▸ **Goal of the exercise**
Please print the whole listing again, exactly as shown.

::: Data block

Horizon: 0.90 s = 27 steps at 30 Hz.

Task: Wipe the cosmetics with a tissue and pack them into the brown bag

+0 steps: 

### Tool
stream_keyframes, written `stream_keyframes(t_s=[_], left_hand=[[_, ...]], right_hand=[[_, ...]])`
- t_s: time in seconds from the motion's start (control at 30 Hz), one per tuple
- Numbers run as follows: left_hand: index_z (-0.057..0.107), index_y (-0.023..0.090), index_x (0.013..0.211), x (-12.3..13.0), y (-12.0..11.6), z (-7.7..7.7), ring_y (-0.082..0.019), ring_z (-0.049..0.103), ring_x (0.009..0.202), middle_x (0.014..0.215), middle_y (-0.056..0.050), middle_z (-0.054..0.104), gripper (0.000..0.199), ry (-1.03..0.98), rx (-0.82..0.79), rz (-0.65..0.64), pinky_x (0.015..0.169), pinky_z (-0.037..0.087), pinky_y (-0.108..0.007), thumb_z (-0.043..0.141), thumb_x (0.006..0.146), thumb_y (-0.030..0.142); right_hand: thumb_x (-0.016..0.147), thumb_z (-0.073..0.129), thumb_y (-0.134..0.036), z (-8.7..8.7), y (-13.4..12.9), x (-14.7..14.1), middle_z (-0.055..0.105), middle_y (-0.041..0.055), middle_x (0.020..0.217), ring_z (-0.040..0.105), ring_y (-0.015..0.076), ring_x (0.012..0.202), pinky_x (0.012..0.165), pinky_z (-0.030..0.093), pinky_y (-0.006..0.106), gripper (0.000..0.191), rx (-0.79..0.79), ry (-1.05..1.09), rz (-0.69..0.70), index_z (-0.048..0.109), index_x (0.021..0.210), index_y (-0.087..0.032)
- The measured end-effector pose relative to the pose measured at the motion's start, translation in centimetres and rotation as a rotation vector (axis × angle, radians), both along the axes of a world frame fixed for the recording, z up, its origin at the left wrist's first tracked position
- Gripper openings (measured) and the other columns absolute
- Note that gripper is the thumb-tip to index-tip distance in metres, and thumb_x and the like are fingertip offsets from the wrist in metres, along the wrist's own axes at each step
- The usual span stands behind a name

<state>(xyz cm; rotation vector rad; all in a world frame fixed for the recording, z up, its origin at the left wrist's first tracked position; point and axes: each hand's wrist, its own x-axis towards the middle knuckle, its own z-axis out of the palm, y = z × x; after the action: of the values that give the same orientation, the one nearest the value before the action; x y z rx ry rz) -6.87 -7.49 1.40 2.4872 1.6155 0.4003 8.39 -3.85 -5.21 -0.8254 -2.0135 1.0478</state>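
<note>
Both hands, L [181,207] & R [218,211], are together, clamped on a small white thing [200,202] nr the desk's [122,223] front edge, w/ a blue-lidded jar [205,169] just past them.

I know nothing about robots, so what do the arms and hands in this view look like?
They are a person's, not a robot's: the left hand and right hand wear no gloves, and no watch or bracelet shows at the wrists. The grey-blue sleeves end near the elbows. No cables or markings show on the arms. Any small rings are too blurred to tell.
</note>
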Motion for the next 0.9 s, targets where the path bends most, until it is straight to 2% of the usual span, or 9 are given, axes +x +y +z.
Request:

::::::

▸ **Reply to the exercise**
Horizon: 0.90 s = 27 steps at 30 Hz.

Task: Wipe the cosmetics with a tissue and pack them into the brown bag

+0 steps: 

### Tool
stream_keyframes, written `stream_keyframes(t_s=[_], left_hand=[[_, ...]], right_hand=[[_, ...]])`
- t_s: time in seconds from the motion's start (control at 30 Hz), one per tuple
- Numbers run as follows: left_hand: index_z (-0.057..0.107), index_y (-0.023..0.090), index_x (0.013..0.211), x (-12.3..13.0), y (-12.0..11.6), z (-7.7..7.7), ring_y (-0.082..0.019), ring_z (-0.049..0.103), ring_x (0.009..0.202), middle_x (0.014..0.215), middle_y (-0.056..0.050), middle_z (-0.054..0.104), gripper (0.000..0.199), ry (-1.03..0.98), rx (-0.82..0.79), rz (-0.65..0.64), pinky_x (0.015..0.169), pinky_z (-0.037..0.087), pinky_y (-0.108..0.007), thumb_z (-0.043..0.141), thumb_x (0.006..0.146), thumb_y (-0.030..0.142); right_hand: thumb_x (-0.016..0.147), thumb_z (-0.073..0.129), thumb_y (-0.134..0.036), z (-8.7..8.7), y (-13.4..12.9), x (-14.7..14.1), middle_z (-0.055..0.105), middle_y (-0.041..0.055), middle_x (0.020..0.217), ring_z (-0.040..0.105), ring_y (-0.015..0.076), ring_x (0.012..0.202), pinky_x (0.012..0.165), pinky_z (-0.030..0.093), pinky_y (-0.006..0.106), gripper (0.000..0.191), rx (-0.79..0.79), ry (-1.05..1.09), rz (-0.69..0.70), index_z (-0.048..0.109), index_x (0.021..0.210), index_y (-0.087..0.032)
- The measured end-effector pose relative to the pose measured at the motion's start, translation in centimetres and rotation as a rotation vector (axis × angle, radians), both along the axes of a world frame fixed for the recording, z up, its origin at the left wrist's first tracked position
- Gripper openings (measured) and the other columns absolute
- Note that gripper is the thumb-tip to index-tip distance in metres, and thumb_x and the like are fingertip offsets from the wrist in metres, along the wrist's own axes at each step
- The usual span stands behind a name

<state>(xyz cm; rotation vector rad; all in a world frame fixed for the recording, z up, its origin at the left wrist's first tracked position; point and axes: each hand's wrist, its own x-axis towards the middle knuckle, its own z-axis out of the palm, y = z × x; after the action: of the values that give the same orientation, the one nearest the value before the action; x y z rx ry rz) -6.87 -7.49 1.40 2.4872 1.6155 0.4003 8.39 -3.85 -5.21 -0.8254 -2.0135 1.0478</state>
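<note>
Both hands, L [181,207] & R [218,211], are together, clamped on a small white thing [200,202] nr the desk's [122,223] front edge, w/ a blue-lidded jar [205,169] just past them.

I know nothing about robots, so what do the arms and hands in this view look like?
They are a person's, not a robot's: the left hand and right hand wear no gloves, and no watch or bracelet shows at the wrists. The grey-blue sleeves end near the elbows. No cables or markings show on the arms. Any small rings are too blurred to tell.
</note>
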Motion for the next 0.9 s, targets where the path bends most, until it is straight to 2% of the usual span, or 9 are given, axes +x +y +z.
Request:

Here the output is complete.